Cato Institute Uses Flawed Analysis to Critique New H-1B Rules

By John Miano on December 6, 2018

I previously wrote about my disappointment with DHS's new H-1B regulations. Under the H-1B program, there is a limit of 65,000 visa per year, plus an additional 20,000 visas for those with graduate degrees from U.S. universities, plus unlimited visas for academia.

Because the demand for cheap, foreign labor is so great, DHS receives more petitions for H-1B visas on the first day it starts accepting them for the next fiscal year than there are visas available. DHS has used a lottery to allocate those visas. In past years, DHS has done a lottery for the 20,000 U.S. graduate visas, then a lottery for the 65,000 general visas.

Under DHS's proposed regulation, it would do the 65,000 lottery first, then the 20,000 lottery second, giving those with U.S. graduate degrees a chance to get in on both.

Some have attacked the proposal as being unlawful. Our good friends at the Cato Institute assert the same and provide a legal analysis worthy of a D- on an administrative law final exam.

These folks argue that the new regulation conflicts with this provision:

(5) The numerical limitations contained in paragraph (1)(A) shall not apply to any nonimmigrant alien issued a visa or otherwise provided status under section 1101(a)(15)(H)(i)(b) of this title who—

. . .

(C) has earned a master's or higher degree from a United States institution of higher education (as defined in section 1001(a) of title 20), until the number of aliens who are exempted from such numerical limitation during such year exceeds 20,000.

Their argument is that this provision prohibits counting U.S. graduates toward the 65,000 until their 20,000 quota is used up.

The fatal flaw in this argument flows from this provision:

(3) Aliens who are subject to the numerical limitations of paragraph (1) shall be issued visas (or otherwise provided nonimmigrant status) in the order in which petitions are filed for such visas or status.

The process Congress has described in the statutes covers the situation where USCIS can serialize H-1B petitions in the order they were received.
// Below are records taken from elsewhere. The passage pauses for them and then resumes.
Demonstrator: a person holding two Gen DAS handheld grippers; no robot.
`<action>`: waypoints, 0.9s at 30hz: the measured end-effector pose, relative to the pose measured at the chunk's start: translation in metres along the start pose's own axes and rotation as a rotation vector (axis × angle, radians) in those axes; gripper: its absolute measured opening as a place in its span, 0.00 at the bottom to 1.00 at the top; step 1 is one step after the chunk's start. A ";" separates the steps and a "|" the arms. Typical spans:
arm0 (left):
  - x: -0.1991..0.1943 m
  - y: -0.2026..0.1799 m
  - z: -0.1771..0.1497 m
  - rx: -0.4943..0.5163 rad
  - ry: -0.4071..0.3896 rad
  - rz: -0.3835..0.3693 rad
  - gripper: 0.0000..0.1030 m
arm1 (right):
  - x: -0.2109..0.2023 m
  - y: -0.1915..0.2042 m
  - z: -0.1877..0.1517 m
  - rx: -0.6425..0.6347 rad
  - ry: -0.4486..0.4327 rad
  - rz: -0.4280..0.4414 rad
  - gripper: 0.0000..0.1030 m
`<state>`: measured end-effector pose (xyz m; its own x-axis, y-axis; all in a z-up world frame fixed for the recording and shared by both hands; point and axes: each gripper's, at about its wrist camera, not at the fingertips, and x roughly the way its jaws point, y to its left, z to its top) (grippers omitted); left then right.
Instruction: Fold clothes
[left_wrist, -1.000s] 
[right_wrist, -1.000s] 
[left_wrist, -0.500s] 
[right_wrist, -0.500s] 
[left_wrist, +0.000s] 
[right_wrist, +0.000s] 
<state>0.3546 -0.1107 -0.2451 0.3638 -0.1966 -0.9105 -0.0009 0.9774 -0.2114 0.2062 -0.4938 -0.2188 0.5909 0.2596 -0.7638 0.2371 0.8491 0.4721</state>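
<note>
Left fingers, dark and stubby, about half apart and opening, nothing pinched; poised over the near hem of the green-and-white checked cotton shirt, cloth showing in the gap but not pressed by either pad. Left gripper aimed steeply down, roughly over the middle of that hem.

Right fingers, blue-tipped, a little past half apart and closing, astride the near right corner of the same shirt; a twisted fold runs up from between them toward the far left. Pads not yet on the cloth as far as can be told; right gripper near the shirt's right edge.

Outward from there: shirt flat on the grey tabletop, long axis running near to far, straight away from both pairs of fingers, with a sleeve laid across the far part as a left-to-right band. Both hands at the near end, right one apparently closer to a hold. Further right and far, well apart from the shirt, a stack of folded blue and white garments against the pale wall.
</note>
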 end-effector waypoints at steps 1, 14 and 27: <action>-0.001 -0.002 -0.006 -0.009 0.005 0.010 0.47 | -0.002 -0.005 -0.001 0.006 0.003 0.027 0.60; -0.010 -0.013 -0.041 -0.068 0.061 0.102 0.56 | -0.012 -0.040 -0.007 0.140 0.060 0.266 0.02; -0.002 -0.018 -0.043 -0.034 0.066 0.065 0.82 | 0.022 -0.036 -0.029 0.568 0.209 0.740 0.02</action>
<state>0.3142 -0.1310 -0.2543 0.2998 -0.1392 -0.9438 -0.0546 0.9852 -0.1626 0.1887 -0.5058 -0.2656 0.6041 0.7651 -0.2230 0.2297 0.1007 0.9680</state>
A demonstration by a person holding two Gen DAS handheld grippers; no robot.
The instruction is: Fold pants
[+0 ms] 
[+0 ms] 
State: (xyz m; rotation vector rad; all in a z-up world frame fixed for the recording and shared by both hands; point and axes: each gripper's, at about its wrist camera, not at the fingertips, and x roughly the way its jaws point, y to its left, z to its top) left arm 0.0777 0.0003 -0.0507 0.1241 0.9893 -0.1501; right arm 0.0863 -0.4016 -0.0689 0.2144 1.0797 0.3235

But what happens when the folks at USCIS show up at work on the morning of April 1 and find 200,000 H-1B petitions have been delivered overnight to multiple locations around the country for the 85,000 visas? In that circumstance (which occurs nearly every year), there is no way for USCIS to determine the order in which the petitions have been received — and Congress has not addressed that situation in the statutes.

Under what is known as Chevron Deference, agencies have effectively unlimited power to fill gaps in the statutes as long as their actions are not arbitrary and capricious.

Under the flawed legal logic Cato uses, the lottery system that has been in place for years is unlawful. The alternative is for USCIS to not give out the visas for the year.

Cato is on stronger ground in arguing against this process of counting petitions toward the 65,000 cap even in years where a lottery is not necessary. However, USCIS has the counter argument that such fiscal years are infrequent, that USCIS would not know for sure until the last minute whether a lottery would be necessary, and that having to use multiple allocation systems is impracticable.

Cato asserts that this regulatory change amounts to "a potential cut to legal immigration" because, in theory, it would be possible that counting U.S. graduates first could cause part of the 20,000 quota to be unused while exhausting the 65,000 quota. While theoretically possible, this is unlikely in the current environment. USCIS has the standing defense to challenging this aspect of the proposed regulation. A plaintiff would need to show that it is "actual or imminent" that they would be deprived of a visa because of this change.